• **What to produce**
Review the listing and copy each line that holds the word "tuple".

⟨

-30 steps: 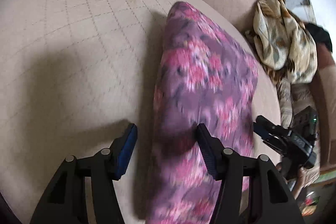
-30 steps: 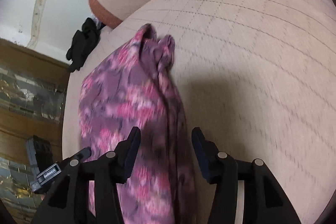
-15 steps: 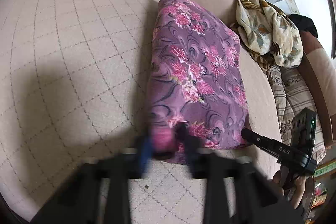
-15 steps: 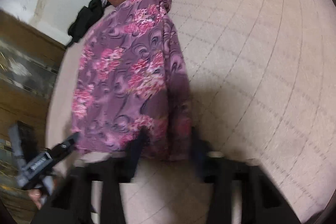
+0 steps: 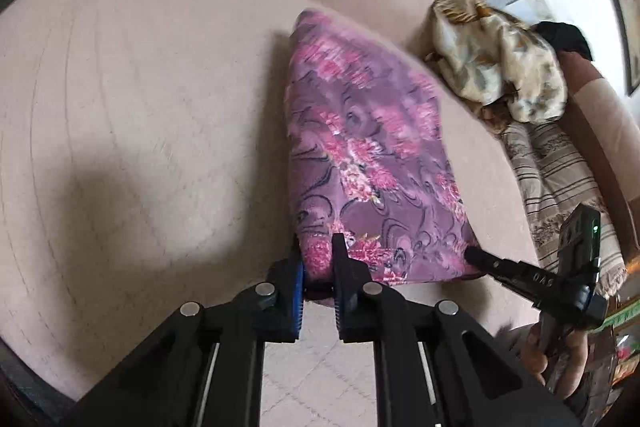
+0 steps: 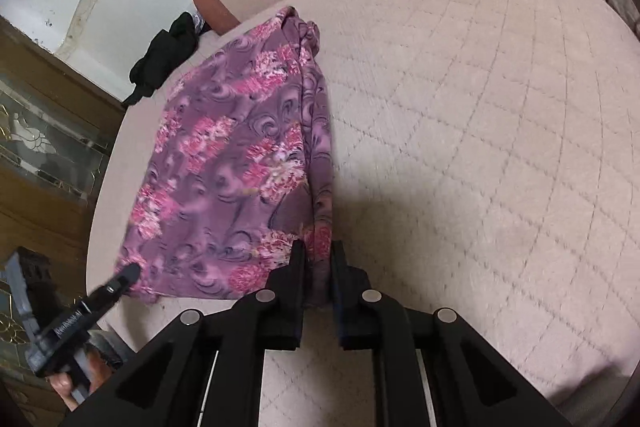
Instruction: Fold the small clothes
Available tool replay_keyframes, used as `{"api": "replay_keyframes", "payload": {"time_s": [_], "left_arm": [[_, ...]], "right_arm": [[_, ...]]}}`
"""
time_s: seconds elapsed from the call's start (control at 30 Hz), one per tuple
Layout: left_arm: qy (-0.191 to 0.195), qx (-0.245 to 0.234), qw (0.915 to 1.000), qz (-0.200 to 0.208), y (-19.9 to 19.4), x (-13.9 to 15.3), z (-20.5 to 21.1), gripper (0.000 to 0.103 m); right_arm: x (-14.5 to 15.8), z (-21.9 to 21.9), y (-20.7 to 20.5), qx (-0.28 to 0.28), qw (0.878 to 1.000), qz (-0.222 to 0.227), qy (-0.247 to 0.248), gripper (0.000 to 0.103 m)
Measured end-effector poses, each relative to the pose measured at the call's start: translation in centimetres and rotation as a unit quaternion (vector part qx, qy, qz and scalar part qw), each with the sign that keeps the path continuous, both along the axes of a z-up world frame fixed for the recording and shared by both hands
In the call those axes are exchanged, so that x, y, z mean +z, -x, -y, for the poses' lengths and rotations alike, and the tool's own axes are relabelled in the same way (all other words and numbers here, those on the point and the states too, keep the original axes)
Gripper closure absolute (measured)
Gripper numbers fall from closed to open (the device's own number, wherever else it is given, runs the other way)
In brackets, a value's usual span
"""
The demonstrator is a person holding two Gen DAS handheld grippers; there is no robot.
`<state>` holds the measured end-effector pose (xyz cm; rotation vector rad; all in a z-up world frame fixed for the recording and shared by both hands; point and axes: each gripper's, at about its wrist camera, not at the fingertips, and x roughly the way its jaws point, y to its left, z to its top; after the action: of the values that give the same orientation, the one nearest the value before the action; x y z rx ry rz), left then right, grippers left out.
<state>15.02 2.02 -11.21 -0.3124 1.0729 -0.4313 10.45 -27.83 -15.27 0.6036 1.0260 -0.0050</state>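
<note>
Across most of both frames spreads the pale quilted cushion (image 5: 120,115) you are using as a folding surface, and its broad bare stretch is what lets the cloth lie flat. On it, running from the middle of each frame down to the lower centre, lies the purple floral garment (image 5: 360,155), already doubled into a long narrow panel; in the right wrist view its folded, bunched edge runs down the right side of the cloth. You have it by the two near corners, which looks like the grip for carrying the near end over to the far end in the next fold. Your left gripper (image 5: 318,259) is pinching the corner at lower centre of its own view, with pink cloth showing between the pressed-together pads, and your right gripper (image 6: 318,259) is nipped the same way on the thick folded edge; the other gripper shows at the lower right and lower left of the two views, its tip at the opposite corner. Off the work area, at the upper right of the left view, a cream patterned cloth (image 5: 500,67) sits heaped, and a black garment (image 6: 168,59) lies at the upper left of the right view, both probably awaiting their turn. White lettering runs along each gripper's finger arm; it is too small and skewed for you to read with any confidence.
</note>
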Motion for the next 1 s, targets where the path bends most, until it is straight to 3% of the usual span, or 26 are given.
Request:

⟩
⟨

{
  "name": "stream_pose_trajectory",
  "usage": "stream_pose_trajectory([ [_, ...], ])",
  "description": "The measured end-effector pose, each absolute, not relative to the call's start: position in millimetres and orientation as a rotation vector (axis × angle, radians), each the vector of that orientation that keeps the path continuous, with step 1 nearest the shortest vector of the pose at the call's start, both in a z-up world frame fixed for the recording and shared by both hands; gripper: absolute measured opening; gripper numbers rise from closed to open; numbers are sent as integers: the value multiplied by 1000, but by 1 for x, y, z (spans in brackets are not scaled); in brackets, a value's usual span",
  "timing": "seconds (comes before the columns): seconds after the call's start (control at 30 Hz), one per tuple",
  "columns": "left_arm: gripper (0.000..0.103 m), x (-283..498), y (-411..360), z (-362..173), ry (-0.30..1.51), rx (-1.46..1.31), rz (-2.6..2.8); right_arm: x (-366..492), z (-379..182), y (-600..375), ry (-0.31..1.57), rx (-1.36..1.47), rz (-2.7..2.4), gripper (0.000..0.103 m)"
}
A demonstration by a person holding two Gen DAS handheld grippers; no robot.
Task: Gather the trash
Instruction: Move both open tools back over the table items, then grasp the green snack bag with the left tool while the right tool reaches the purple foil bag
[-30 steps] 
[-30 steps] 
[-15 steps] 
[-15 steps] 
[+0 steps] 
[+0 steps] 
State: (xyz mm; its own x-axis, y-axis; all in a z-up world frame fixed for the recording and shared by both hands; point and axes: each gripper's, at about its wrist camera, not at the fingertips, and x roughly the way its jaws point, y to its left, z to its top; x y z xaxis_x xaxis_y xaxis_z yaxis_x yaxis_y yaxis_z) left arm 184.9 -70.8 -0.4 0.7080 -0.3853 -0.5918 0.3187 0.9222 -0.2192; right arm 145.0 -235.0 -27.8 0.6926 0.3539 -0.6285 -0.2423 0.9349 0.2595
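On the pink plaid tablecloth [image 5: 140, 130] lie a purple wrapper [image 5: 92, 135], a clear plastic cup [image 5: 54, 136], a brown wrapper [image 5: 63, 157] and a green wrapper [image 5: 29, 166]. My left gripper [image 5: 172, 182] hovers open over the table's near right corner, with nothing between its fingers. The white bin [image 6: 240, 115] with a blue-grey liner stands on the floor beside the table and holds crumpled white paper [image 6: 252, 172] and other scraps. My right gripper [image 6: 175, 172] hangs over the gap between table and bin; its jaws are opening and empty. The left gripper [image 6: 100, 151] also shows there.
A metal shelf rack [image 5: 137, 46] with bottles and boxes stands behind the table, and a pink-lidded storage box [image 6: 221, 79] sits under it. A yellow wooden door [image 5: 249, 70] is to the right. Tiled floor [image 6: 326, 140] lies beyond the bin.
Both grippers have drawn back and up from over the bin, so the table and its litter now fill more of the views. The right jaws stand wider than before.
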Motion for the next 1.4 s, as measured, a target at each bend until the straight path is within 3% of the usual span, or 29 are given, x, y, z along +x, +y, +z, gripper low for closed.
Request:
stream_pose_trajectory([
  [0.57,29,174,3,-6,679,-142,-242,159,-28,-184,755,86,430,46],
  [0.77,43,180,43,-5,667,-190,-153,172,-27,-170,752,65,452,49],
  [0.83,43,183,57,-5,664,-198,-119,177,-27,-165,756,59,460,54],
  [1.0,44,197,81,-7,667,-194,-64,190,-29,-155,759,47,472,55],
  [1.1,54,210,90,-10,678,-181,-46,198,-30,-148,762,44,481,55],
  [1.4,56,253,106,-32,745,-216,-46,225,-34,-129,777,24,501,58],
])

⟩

• **Output for this exercise**
time_s: seconds elapsed from the call's start (control at 30 Hz), one per tuple
  "timing": "seconds (comes before the columns): seconds after the call's start (control at 30 Hz), one per tuple",

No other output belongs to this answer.